• AIM OF THE EXERCISE
Repeat the entries verbatim.

• RECORDS TO PROCESS
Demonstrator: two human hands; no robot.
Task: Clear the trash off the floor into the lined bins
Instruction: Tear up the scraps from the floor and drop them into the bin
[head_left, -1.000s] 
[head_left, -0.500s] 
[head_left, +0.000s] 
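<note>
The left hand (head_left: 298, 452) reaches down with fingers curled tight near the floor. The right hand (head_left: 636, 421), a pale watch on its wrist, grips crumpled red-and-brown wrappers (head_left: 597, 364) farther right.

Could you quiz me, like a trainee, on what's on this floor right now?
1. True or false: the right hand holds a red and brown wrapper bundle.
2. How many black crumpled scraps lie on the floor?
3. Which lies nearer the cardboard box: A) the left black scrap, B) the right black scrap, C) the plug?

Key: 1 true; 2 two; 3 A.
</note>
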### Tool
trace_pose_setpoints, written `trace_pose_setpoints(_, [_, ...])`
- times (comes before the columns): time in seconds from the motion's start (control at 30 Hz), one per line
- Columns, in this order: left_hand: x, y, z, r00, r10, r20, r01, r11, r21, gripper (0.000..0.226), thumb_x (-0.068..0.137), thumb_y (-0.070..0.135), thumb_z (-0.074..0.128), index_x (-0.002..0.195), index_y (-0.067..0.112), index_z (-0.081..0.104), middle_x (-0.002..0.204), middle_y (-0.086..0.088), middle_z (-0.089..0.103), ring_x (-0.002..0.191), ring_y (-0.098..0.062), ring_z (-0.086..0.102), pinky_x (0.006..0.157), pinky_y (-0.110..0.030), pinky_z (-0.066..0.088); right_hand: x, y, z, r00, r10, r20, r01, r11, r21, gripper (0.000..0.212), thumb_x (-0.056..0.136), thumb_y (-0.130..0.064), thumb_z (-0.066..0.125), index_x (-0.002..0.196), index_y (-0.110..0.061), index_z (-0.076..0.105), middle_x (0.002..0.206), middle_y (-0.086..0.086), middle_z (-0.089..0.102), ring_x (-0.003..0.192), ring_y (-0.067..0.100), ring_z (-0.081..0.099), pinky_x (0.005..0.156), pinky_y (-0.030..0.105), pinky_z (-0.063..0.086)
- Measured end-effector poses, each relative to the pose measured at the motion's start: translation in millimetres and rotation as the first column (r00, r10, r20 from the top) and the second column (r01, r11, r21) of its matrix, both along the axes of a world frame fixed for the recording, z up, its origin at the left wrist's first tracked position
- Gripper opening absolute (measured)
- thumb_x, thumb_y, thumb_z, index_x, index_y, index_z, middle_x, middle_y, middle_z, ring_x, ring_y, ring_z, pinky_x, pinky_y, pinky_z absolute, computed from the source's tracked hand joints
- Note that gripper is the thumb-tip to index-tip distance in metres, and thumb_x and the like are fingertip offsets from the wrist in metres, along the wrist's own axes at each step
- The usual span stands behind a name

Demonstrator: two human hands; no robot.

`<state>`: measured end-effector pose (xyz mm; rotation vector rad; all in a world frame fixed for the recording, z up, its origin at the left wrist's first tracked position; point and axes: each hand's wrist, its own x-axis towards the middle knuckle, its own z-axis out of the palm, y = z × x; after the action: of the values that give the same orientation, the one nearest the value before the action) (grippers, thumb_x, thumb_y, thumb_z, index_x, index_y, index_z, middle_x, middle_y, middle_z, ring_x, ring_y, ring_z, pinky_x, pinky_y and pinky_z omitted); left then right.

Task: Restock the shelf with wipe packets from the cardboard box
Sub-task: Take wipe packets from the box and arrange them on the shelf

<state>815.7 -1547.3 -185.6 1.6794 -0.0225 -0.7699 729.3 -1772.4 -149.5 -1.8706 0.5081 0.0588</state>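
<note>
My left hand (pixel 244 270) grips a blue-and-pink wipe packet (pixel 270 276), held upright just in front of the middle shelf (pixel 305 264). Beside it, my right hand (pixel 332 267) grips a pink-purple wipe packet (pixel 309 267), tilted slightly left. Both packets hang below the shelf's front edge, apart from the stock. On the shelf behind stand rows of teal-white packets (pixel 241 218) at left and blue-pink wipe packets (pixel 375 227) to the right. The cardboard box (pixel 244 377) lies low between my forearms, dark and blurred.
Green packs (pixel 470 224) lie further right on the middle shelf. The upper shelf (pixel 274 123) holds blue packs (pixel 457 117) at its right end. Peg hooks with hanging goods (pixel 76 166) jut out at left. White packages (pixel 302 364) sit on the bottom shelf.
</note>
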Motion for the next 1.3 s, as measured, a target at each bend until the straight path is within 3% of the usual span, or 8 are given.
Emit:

• TASK ANSWER
Demonstrator: two human hands; no robot.
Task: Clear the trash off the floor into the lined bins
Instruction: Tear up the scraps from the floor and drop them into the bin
[head_left, -1.000s] 
[head_left, -0.500s] 
[head_left, +0.000s] 
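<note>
The left hand (head_left: 298, 452) reaches down with fingers curled tight near the floor. The right hand (head_left: 636, 421), a pale watch on its wrist, grips crumpled red-and-brown wrappers (head_left: 597, 364) farther right.

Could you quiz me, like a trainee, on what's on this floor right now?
1. True or false: the right hand holds a red and brown wrapper bundle.
2. How many black crumpled scraps lie on the floor?
3. Which lies nearer the cardboard box: A) the left black scrap, B) the right black scrap, C) the plug?

Key: 1 true; 2 two; 3 A.
</note>
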### Tool
trace_pose_setpoints, written `trace_pose_setpoints(_, [_, ...])`
- times (comes before the columns): time in seconds from the motion's start (control at 30 Hz), one per line
- Columns, in this order: left_hand: x, y, z, r00, r10, r20, r01, r11, r21, gripper (0.000..0.226), thumb_x (-0.068..0.137), thumb_y (-0.070..0.135), thumb_z (-0.074..0.128), index_x (-0.002..0.195), index_y (-0.067..0.112), index_z (-0.081..0.104), middle_x (-0.002..0.204), middle_y (-0.086..0.088), middle_z (-0.089..0.103), ring_x (-0.002..0.191), ring_y (-0.098..0.062), ring_z (-0.086..0.102), pinky_x (0.006..0.157), pinky_y (-0.110..0.030), pinky_z (-0.066..0.088); right_hand: x, y, z, r00, r10, r20, r01, r11, r21, gripper (0.000..0.212), thumb_x (-0.056..0.136), thumb_y (-0.130..0.064), thumb_z (-0.066..0.125), index_x (-0.002..0.196), index_y (-0.110..0.061), index_z (-0.076..0.105), middle_x (0.002..0.206), middle_y (-0.086..0.086), middle_z (-0.089..0.102), ring_x (-0.003..0.192), ring_y (-0.067..0.100), ring_z (-0.081..0.099), pinky_x (0.005..0.156), pinky_y (-0.030..0.105), pinky_z (-0.063..0.086)
- Measured end-effector poses, each relative to the pose measured at the motion's start: translation in millimetres and rotation as the first column (r00, r10, r20 from the top) and the second column (r01, r11, r21) of its matrix, both along the axes of a world frame fixed for the recording, z up, its origin at the left wrist's first tracked position
- Gripper opening absolute (measured)
- thumb_x, thumb_y, thumb_z, index_x, index_y, index_z, middle_x, middle_y, middle_z, ring_x, ring_y, ring_z, pinky_x, pinky_y, pinky_z absolute, computed from the source's tracked hand joints
- Note that gripper is the thumb-tip to index-tip distance in metres, and thumb_x and the like are fingertip offsets from the wrist in metres, along the wrist's own axes at each step
- The usual span stands behind a name

Demonstrator: two human hands; no robot.

`<state>`: measured end-effector pose (xyz mm; rotation vector rad; all in a world frame fixed for the recording, z up, its origin at the left wrist's first tracked position; point and axes: each hand's wrist, its own x-axis towards the middle knuckle, its own z-axis out of the palm, y = z × x; after the action: of the values that give the same orientation, the one nearest the value before the action) (grippers, thumb_x, thumb_y, thumb_z, index_x, index_y, index_z, middle_x, middle_y, middle_z, ring_x, ring_y, ring_z, pinky_x, pinky_y and pinky_z omitted); left then right.

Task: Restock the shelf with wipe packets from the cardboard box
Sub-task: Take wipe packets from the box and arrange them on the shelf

<state>815.7 -1547.3 -185.6 1.6794 -0.0225 -0.7699 729.3 -1772.4 -149.5 -1.8706 0.5081 0.0588</state>
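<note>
My left hand (pixel 244 270) grips a blue-and-pink wipe packet (pixel 270 276), held upright just in front of the middle shelf (pixel 305 264). Beside it, my right hand (pixel 332 267) grips a pink-purple wipe packet (pixel 309 267), tilted slightly left. Both packets hang below the shelf's front edge, apart from the stock. On the shelf behind stand rows of teal-white packets (pixel 241 218) at left and blue-pink wipe packets (pixel 375 227) to the right. The cardboard box (pixel 244 377) lies low between my forearms, dark and blurred.
Green packs (pixel 470 224) lie further right on the middle shelf. The upper shelf (pixel 274 123) holds blue packs (pixel 457 117) at its right end. Peg hooks with hanging goods (pixel 76 166) jut out at left. White packages (pixel 302 364) sit on the bottom shelf.
</note>
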Motion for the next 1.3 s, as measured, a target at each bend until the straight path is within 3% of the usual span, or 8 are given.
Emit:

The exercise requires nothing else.